Write out the data exactly, please, and omit the pictures.
══ DATA BLOCK
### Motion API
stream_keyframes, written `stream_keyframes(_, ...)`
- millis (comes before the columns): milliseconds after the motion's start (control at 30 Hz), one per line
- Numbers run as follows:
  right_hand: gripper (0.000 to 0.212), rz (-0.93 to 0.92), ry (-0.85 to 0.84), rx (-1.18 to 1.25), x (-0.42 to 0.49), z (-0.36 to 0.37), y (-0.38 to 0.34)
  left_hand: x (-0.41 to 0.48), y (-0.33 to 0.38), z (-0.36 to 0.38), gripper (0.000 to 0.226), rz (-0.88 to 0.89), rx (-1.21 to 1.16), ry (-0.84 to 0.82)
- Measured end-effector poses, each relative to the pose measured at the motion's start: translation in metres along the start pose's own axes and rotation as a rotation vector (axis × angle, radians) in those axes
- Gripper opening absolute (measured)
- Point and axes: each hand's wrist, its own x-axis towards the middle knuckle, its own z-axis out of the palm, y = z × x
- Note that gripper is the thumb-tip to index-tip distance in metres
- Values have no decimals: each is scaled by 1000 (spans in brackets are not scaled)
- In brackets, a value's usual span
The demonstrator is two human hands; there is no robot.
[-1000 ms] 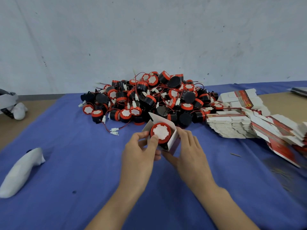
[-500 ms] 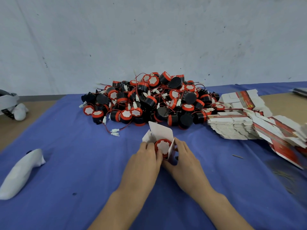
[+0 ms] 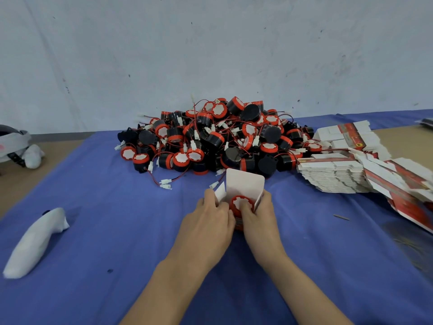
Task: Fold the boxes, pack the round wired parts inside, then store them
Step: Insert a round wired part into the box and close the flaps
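Red-capped round part (image 3: 242, 204) sits in the open white box (image 3: 244, 184) at frame centre; left hand (image 3: 207, 224) and right hand (image 3: 262, 221) fingers curl around the box's sides.

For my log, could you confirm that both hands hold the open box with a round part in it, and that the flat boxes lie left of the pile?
Not quite: the head view shows the flat boxes right of the pile. The left hand and right hand do hold the open box with a round part in it.
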Motion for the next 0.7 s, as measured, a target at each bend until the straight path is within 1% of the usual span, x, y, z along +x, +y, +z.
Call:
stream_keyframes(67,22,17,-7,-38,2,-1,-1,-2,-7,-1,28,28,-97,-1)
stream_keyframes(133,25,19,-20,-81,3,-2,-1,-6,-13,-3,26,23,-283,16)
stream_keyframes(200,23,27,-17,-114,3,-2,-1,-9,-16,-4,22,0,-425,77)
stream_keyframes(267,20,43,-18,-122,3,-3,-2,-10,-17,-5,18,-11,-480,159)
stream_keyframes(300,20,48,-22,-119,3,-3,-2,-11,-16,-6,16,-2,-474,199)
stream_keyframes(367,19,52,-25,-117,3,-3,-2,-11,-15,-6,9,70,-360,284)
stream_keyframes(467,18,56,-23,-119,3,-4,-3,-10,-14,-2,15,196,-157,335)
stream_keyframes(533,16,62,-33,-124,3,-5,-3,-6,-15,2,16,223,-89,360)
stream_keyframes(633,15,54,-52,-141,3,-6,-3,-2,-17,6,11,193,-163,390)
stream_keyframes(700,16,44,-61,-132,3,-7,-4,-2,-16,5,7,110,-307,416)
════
**FINISHED TASK:**
### Motion API
stream_keyframes, written `stream_keyframes(_, ...)`
- millis (comes before the columns): milliseconds after the motion's start (control at 30 Hz), one per line
- Numbers run as follows:
  right_hand: gripper (0.000 to 0.212), rz (-0.93 to 0.92), ry (-0.85 to 0.84), rx (-1.18 to 1.25), x (-0.42 to 0.49), z (-0.36 to 0.37), y (-0.38 to 0.34)
  left_hand: x (-0.41 to 0.48), y (-0.33 to 0.38), z (-0.36 to 0.38), gripper (0.000 to 0.226), rz (-0.88 to 0.89), rx (-1.21 to 1.16), ry (-0.84 to 0.82)
- Measured end-effector poses, each relative to the pose measured at the motion's start: translation in metres along the start pose's own axes and rotation as a rotation vector (axis × angle, radians) in those axes
- Gripper opening absolute (measured)
- Point and axes: each hand's wrist, its own x-axis towards the middle knuckle, its own z-axis out of the palm, y = z × x
- Note that gripper is the thumb-tip to index-tip distance in metres
- Values have no decimals: each is scaled by 1000 (spans in brackets are not scaled)
- In brackets, a value's usual span
The demonstrator is two human hands; there is no robot.
[-1000 ms] 
[-500 ms] 
[+0 ms] 
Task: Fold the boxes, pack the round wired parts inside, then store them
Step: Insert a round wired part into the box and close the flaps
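Red-capped round part (image 3: 242, 204) sits in the open white box (image 3: 244, 184) at frame centre; left hand (image 3: 207, 224) and right hand (image 3: 262, 221) fingers curl around the box's sides.

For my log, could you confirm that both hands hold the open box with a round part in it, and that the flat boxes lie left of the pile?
Not quite: the head view shows the flat boxes right of the pile. The left hand and right hand do hold the open box with a round part in it.
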Motion for the next 0.7 s, as measured, a target at each bend until the straight path is within 1% of the usual span, x, y, z along +x, +y, +z.
Call:
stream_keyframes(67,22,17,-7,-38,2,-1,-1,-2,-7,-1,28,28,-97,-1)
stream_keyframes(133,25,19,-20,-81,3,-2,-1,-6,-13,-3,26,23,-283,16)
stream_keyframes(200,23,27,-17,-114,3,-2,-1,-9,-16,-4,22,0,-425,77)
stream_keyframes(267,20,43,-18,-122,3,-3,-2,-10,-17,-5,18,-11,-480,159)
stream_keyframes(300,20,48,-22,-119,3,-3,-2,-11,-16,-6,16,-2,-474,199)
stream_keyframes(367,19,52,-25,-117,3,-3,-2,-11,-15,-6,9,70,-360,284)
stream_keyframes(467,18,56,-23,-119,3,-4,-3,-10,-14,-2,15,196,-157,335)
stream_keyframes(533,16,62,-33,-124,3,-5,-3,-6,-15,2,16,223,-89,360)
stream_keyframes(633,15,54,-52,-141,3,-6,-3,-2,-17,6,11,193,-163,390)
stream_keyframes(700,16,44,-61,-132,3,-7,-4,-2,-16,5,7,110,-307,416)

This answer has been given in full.